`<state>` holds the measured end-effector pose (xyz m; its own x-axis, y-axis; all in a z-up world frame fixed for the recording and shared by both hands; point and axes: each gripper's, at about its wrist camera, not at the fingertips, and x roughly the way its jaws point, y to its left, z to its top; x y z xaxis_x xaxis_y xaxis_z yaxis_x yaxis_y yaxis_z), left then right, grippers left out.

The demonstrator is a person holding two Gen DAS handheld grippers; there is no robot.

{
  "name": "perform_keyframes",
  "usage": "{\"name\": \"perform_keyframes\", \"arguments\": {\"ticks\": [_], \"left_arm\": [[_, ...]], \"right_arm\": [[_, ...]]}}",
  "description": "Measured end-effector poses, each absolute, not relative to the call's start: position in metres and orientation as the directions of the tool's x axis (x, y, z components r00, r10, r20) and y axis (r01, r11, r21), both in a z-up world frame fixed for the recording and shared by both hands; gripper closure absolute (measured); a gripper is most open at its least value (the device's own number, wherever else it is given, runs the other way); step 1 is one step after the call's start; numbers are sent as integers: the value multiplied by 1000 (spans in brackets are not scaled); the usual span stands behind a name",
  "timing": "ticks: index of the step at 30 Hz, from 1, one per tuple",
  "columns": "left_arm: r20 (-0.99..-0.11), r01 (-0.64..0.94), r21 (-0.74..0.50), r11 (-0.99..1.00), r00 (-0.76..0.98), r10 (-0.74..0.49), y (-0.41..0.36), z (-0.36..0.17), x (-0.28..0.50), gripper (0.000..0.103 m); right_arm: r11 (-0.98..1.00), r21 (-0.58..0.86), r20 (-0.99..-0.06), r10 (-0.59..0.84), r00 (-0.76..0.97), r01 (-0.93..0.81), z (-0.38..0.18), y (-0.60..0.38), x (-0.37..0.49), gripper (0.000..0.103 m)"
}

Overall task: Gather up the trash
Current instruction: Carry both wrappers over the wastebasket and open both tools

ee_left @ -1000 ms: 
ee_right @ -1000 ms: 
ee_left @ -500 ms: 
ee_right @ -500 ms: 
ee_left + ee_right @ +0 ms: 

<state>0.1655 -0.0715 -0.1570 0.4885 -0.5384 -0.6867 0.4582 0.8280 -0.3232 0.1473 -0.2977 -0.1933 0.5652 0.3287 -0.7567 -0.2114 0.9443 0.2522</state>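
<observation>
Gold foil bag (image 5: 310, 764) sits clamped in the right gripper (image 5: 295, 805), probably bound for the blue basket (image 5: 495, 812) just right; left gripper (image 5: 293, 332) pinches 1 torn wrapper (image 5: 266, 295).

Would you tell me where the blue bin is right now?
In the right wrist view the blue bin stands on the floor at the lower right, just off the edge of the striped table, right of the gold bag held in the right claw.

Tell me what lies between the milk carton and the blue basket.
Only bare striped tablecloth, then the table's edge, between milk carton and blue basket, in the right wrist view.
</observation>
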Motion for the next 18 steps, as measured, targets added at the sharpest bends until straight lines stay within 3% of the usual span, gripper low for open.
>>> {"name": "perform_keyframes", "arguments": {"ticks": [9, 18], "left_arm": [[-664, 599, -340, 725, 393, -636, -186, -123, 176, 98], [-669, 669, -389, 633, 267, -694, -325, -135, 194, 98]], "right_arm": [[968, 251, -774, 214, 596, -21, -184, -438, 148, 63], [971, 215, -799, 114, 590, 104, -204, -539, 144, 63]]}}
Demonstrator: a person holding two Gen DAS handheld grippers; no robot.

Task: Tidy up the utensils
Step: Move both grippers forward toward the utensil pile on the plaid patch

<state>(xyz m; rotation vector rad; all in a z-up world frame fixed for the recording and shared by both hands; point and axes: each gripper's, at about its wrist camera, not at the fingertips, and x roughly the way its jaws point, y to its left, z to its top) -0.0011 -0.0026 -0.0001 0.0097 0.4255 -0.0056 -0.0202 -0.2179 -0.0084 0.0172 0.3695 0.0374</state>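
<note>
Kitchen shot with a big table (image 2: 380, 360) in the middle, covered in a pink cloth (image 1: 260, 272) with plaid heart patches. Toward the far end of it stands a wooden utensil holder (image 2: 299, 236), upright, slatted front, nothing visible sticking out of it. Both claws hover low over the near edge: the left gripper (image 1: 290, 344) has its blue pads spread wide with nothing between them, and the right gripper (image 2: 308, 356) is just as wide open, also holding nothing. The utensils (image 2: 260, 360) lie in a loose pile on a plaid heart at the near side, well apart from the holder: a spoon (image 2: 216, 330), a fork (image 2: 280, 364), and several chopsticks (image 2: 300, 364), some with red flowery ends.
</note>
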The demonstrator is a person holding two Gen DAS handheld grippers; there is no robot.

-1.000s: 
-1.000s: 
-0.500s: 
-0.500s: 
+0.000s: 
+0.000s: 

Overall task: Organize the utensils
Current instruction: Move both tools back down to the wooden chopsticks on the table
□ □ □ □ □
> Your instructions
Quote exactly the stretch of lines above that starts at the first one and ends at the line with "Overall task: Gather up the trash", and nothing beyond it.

> The answer
`<state>` holds the measured end-effector pose (xyz m; its own x-axis, y-axis; all in a z-up world frame fixed for the recording and shared by both hands; point and axes: each gripper's, at about its wrist camera, not at the fingertips, and x roughly the way its jaws point, y to its left, z to its top; x y z xaxis_x xaxis_y xaxis_z yaxis_x yaxis_y yaxis_z), left then right, grippers left out.

The demonstrator is a person holding two Gen DAS handheld grippers; there is no robot.

{
  "name": "perform_keyframes",
  "usage": "{\"name\": \"perform_keyframes\", \"arguments\": {\"ticks\": [_], \"left_arm\": [[_, ...]], \"right_arm\": [[_, ...]]}}",
  "description": "Measured end-effector poses, each absolute, not relative to the call's start: position in metres and orientation as the directions of the tool's x axis (x, y, z components r00, r10, r20) and y axis (r01, r11, r21), both in a z-up world frame fixed for the recording and shared by both hands; gripper closure absolute (measured); a gripper is most open at its least value (the device's own number, wherever else it is given, runs the other way); step 1 is one step after the call's start; numbers are sent as integers: the value multiplied by 1000 (spans in brackets are not scaled); the usual span stands behind a name",
  "timing": "ticks: index of the step at 30 Hz, from 1, one per tuple",
  "columns": "left_arm: r20 (-0.99..-0.11), r01 (-0.64..0.94), r21 (-0.74..0.50), r11 (-0.99..1.00), r00 (-0.76..0.98), r10 (-0.74..0.49), y (-0.41..0.36), z (-0.36..0.17), x (-0.28..0.50), gripper (0.000..0.103 m); right_arm: r11 (-0.98..1.00), r21 (-0.58..0.86), r20 (-0.99..-0.06), r10 (-0.59..0.84), r00 (-0.76..0.97), r01 (-0.93..0.81), z (-0.38..0.18), y (-0.60..0.38), x (-0.37..0.49), gripper (0.000..0.103 m)"
}

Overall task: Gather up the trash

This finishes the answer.